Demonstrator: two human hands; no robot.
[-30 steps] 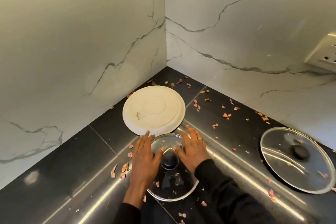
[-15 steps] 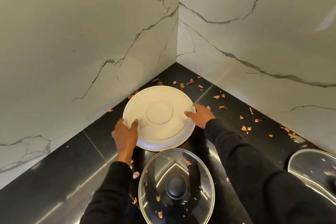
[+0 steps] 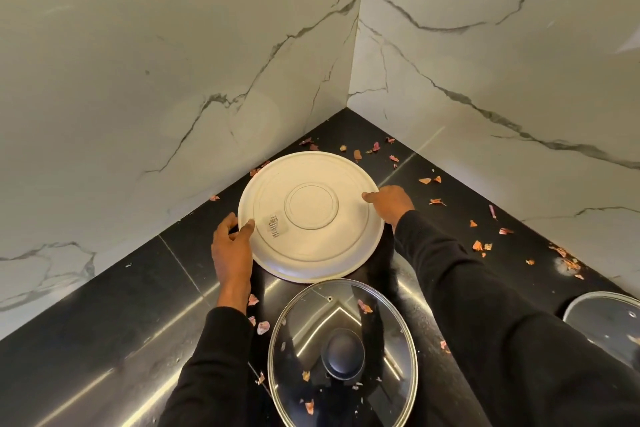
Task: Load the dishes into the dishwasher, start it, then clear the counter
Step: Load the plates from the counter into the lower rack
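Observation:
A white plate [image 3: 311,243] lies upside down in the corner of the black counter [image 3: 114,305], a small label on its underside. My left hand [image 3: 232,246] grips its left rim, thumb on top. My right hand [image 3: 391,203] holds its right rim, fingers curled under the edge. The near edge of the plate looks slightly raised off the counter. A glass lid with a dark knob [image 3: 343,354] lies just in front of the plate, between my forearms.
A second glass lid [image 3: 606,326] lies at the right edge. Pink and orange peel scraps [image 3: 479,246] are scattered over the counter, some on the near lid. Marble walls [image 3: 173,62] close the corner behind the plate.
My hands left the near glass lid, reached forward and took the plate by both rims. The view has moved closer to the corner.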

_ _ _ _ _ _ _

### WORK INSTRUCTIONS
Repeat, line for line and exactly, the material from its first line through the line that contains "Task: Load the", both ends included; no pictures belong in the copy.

### REPLY TO THE TASK
Demonstrator: two human hands; no robot.
[-30 steps] 
[-15 steps] 
[+0 steps] 
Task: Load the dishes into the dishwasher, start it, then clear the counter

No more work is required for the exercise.